Online sorting of incoming streams of data

Print

The other day I came across an interesting problem.  The idea goes something like this:

There are a number of input streams that produce data, in order (each stream produces data with a timestamp; and the data in each stream are always reported in order). The task is to design an efficient algorithm to aggregate the values from all streams, and record, or display, them in the correct order.

One possible real-life scenario where this might be required would be a system of sensors recording data points and submitting them to a centralized server for processing. Each sensor would be recording the data points regularly but when transmitting the information, the timestamps of the events from the different sources will not be ordered in any way.

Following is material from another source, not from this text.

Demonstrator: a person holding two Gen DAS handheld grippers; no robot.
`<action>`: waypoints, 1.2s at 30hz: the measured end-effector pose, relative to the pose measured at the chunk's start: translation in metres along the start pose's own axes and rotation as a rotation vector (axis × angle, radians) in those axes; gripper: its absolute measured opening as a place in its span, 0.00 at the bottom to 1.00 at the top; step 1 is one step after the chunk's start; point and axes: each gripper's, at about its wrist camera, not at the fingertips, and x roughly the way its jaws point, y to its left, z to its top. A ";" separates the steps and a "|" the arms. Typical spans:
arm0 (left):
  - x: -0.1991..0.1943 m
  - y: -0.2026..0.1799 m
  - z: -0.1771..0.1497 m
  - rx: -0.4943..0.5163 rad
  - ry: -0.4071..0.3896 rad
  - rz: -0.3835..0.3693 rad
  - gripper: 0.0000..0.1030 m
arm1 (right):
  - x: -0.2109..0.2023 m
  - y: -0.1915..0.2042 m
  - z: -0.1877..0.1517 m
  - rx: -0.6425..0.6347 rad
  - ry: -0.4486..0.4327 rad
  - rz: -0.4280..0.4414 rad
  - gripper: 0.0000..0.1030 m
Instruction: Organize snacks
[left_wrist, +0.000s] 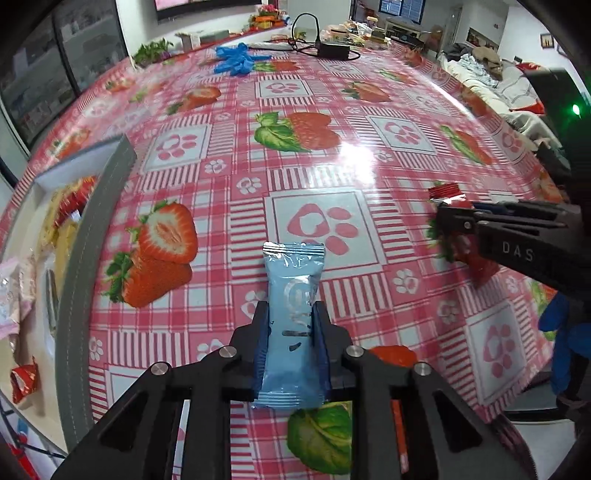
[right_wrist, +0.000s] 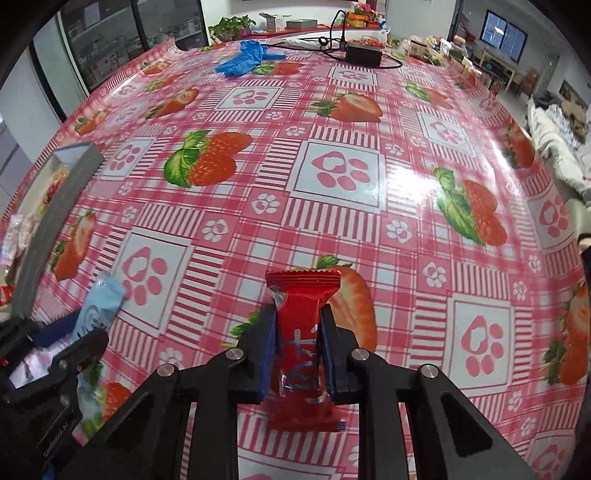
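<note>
My left gripper (left_wrist: 290, 314) is shut on a light blue snack packet (left_wrist: 293, 295) and holds it over the strawberry-print tablecloth. My right gripper (right_wrist: 298, 317) is shut on a red snack packet (right_wrist: 301, 325), also over the cloth. In the left wrist view the right gripper (left_wrist: 448, 225) shows at the right edge with the red packet (left_wrist: 448, 194) in it. In the right wrist view the left gripper (right_wrist: 79, 345) shows at the lower left with the blue packet (right_wrist: 99, 308). A grey-walled box (left_wrist: 99, 221) at the left holds several snacks, yellow, pink and red.
The grey box also shows at the left edge of the right wrist view (right_wrist: 48, 221). Blue gloves (left_wrist: 236, 59) and a black power adapter with cable (left_wrist: 334, 48) lie at the far side of the table. A sofa with clothes (left_wrist: 491, 74) stands beyond the right edge.
</note>
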 end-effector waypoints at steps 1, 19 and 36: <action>-0.002 0.005 -0.001 -0.019 0.001 -0.020 0.24 | -0.001 -0.001 -0.001 0.008 -0.001 0.023 0.23; -0.090 0.072 0.010 -0.120 -0.149 -0.037 0.24 | -0.014 0.022 0.000 -0.001 0.029 0.118 0.23; -0.110 0.081 0.006 -0.156 -0.145 -0.092 0.24 | -0.026 0.040 -0.008 -0.032 -0.012 0.109 0.21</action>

The first idea that comes to mind might be to read in the first value of each stream into an array, sort the array, record the values in the array, then proceed to the next set of data points and repeat the process. Unfortunately, this will not work because sorting only the first values of each stream only guarantees we'll have identified the first value but offers no guarantee about the second, third and so forth. We would have to add the next value from the stream providing the first value and sort again before we could record the second. To illustrate, here's an example:

      A                     B                      C                     D                       E
    ----------------------------------------------------------------------------------------------------------
      14                    10                     16                    13                      17
      16                    11                     17                    15                      19
      19                    16                     18                    17                      20

As it's easy to see, after sorting the first set of values, we would get the ordering:   10, 13, 14, 16, 17. However, the second value we should report is 11, not 13. So, each time we would pop a value from the sorted array we would have to know which stream it came from and insert the next value from that stream before sorting the array again to get the next value. Sorting the array this way seems like a terribly inefficient algorithm. Each array sort would take O(k log k) - where k is the number of streams. And for every value we would need to sort again so the total run time would be something on the order of O(n k log k), where n is the total number of values.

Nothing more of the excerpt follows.